3 romans new-yorkais qui scrutent avec intelligence la comédie des apparences et des extravagances...
L'envers du destin
Lors de sa publication aux USA en 2015, Barak Obama a déclaré que c’était le meilleur roman de l’année (c’est Michelle qui lui avait fait lire) et il avait sans doute raison. L’histoire à première vue n’a rien d’exceptionnelle : Lotto, jeune mâle blanc de 22 ans issu d’une riche famille américaine du Sud, tombe raide dingue amoureux de Mathilde, une beauté venue de nulle part. Renonçant à l’héritage familiale et à ses innombrables conquêtes, il épouse sa belle inconnue en deux semaines contre l’avis de sa mère. Idolâtré, envié par leurs amis, le couple traverse les années avec grâce et légèreté malgré les difficultés de Lotto à lancer sa carrière d’acteur et malgré les éblouissements de sa consécration tardive en tant que dramaturge. Qu’on ne s’y trompe pas, Lauren Groff n’est pas en train de nous raconter une énième histoire d’amour réussie ou une fresque conjugale aux motifs fleuris. Si un lecteur attentif sent percer l’ironie au détour des phrases, ce n’est que dans la deuxième partie, où émerge le point de vue de Mathilde, que le récit prend alors tout son sens. Opérant un prodigieux renversement romanesque et féministe, l’auteur nous montre à travers la colère de son héroïne que l’amour, même intense, ne peut effacer l’inexorable vérité des êtres. On aime l’écriture fluide et en apparence sans entrave de la romancière qui trouve mille et une manières de nous faire entrer dans le quotidien de ses personnages, que ce soit à travers des descriptions héroïco-comiques, les pièces de théâtre de Lotto ou les discussions de leurs camarades d’université.

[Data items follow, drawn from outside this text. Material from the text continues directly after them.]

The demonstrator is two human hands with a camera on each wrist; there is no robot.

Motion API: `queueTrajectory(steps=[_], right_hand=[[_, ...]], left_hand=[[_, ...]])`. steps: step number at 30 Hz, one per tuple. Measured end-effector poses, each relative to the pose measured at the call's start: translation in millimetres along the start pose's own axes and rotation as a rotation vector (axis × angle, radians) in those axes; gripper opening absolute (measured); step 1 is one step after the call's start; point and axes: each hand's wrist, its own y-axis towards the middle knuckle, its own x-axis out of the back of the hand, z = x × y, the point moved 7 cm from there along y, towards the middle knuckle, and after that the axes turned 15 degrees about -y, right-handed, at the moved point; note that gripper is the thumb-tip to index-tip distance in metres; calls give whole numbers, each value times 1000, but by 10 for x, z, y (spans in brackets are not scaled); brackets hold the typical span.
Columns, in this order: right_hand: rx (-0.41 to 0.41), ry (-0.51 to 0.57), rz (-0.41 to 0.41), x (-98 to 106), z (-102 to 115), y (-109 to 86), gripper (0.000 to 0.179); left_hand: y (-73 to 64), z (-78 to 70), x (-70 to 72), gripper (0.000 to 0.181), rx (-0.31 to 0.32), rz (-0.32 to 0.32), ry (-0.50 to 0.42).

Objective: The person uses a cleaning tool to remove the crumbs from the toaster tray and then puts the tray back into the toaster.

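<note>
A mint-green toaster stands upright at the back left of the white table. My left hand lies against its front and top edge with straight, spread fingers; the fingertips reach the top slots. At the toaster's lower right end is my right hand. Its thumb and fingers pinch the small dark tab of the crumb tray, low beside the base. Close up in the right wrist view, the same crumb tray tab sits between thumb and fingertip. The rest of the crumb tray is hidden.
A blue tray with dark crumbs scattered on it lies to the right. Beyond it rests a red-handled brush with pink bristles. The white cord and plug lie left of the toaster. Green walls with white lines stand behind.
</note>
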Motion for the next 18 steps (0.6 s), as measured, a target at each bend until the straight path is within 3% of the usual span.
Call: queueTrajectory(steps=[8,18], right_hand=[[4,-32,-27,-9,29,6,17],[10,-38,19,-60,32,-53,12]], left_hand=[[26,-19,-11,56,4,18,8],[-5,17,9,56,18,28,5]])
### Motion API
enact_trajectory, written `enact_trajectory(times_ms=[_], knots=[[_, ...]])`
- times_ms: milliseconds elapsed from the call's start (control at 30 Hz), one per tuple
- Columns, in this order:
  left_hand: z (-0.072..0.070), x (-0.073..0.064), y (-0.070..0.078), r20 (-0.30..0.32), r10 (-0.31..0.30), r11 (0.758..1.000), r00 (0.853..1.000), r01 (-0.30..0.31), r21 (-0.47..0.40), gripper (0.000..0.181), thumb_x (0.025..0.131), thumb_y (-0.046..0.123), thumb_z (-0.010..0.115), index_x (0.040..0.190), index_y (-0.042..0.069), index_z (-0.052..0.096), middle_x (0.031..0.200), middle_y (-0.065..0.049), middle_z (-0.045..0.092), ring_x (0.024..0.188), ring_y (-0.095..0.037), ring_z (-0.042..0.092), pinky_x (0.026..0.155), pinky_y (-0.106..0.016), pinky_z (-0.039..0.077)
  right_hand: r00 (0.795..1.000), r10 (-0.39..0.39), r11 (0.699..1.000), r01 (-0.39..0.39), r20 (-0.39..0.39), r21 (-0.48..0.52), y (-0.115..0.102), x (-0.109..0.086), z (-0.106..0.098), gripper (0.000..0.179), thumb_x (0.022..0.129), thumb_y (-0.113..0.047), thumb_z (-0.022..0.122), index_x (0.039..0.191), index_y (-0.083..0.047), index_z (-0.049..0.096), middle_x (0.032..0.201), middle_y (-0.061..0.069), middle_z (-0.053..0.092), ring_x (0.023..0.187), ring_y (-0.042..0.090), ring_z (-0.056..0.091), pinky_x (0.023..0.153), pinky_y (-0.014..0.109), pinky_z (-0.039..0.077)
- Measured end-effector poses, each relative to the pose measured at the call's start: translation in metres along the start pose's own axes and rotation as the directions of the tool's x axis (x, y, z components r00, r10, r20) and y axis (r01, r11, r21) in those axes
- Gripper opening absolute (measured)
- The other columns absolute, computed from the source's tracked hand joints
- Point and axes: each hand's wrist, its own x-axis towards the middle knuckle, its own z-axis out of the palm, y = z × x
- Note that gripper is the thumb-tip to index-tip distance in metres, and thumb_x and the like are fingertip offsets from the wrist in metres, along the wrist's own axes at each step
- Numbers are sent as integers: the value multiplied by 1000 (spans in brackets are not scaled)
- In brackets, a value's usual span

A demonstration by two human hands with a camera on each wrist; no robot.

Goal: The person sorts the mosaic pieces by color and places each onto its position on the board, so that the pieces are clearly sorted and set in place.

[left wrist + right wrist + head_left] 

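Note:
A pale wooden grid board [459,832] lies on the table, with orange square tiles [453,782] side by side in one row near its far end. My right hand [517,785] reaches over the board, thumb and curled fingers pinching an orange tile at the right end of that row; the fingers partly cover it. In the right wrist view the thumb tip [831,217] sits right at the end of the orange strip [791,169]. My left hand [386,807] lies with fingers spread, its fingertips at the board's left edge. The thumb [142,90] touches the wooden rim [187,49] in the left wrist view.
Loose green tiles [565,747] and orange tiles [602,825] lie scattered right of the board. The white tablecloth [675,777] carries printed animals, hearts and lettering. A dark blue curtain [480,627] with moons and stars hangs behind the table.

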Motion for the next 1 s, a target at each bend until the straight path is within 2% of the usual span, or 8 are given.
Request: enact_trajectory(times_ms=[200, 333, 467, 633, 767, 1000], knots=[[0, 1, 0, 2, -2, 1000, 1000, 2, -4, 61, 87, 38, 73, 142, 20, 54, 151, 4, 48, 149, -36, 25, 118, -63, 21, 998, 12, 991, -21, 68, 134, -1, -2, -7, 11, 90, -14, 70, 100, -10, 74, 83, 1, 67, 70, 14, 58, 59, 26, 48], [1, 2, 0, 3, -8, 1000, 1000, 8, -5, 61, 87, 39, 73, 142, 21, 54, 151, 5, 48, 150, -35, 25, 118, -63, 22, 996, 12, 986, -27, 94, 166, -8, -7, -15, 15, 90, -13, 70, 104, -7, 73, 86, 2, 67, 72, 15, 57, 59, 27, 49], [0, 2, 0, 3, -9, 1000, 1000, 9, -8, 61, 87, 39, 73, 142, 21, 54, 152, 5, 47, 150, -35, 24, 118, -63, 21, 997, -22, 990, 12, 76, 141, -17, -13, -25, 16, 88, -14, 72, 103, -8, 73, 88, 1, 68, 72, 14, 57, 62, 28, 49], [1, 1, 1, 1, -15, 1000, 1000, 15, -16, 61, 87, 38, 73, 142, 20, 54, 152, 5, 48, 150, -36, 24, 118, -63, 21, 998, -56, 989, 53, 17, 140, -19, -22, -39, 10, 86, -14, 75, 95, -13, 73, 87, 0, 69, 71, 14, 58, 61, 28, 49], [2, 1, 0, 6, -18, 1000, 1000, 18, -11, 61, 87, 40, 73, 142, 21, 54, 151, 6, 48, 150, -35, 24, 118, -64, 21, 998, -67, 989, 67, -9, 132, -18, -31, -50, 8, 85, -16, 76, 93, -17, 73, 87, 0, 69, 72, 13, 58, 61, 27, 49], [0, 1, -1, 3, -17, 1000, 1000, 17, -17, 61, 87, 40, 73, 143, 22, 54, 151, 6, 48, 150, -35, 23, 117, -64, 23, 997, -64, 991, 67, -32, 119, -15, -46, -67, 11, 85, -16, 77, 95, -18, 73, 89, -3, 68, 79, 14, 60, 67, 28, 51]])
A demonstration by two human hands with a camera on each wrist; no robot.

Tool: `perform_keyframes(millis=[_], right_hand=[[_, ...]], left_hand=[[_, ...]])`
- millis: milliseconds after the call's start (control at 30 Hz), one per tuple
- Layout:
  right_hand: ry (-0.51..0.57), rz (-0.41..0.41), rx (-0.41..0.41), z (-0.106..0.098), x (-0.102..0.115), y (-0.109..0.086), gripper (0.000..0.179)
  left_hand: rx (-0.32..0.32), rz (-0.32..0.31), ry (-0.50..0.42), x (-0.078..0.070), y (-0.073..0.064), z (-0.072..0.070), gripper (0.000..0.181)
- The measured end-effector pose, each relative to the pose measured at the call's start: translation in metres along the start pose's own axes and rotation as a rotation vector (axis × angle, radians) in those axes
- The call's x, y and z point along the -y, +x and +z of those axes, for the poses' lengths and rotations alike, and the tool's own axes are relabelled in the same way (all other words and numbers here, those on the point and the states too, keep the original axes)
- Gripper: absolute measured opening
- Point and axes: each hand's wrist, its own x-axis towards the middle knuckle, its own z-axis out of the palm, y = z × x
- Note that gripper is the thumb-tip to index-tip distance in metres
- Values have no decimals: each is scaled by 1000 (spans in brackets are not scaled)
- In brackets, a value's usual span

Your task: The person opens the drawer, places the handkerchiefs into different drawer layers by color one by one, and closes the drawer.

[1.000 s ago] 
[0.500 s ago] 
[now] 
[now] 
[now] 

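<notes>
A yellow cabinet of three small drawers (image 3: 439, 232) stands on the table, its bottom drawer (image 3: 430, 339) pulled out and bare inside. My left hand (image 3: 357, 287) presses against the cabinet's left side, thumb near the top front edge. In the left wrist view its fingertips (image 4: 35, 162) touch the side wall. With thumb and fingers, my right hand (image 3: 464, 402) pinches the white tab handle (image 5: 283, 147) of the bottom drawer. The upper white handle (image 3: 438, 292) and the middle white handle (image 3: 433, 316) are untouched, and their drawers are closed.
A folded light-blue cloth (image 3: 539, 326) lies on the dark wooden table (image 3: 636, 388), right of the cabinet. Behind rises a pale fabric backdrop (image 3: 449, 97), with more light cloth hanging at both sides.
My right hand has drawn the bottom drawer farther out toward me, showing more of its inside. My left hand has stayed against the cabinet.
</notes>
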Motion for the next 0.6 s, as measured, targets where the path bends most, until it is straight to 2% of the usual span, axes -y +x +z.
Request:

Les ingrédients : Tendre est la nuit de Francis Scott Fitzgerald pour le slow flamboyant et douloureux d’un couple qui s’aime + Mudwoman de Joyce Carol Oates pour les écorchures secrètes d’une femme forte.
Les effets : on essaie de regarder la vie avec les yeux de nos proches, en tentant de deviner dans chaque silence, ce qu’ils n’ont jamais dit. Les vacances sont enrichissantes mais un peu épuisantes.
Les furies, Lauren Groff, 427 P., éd. de l’Olivier.
Amitié empoisonnée
Entre le jeune orphelin du Mississipi et la New-Yorkaise sophistiquée, il n’y avait a priori pas d’histoire possible. Et pourtant. Mal-aimés mais animés tous deux par un sens tragique de l’élégance, Truman Capote et Babe Paley se sont découverts une folle et dangereuse amitié l’un pour l’autre. Une évocation captivante de la haute société américaine dans la demie-insouciance des années 60.
Les Cygnes de la Cinquième Avenue, Mélanie Benjamin, 432 P., éd. Albin-Michel.
Carte VIP
Engagée dans une start-up new-yorkaise qui vient de lancer un réseau social destiné aux personnalités de la haute société, Evelyn met toute son énergie à recruter de nouveaux membres. Pour cela, elle doit écouter les conseils de sa parvenue de mère, fréquenter des gens insouciants et dépensiers, piétiner sa fierté, se ruiner en sorties et en vêtements, cacher les déboires judiciaires de son père et apprendre tous les codes cachés d’un monde basé en grande partie sur les apparences. Un roman d’apprentissage satirique et divertissant.
Les ambitieuses, Stephanie Clifford, 448 P., éd. Presses de la Cité.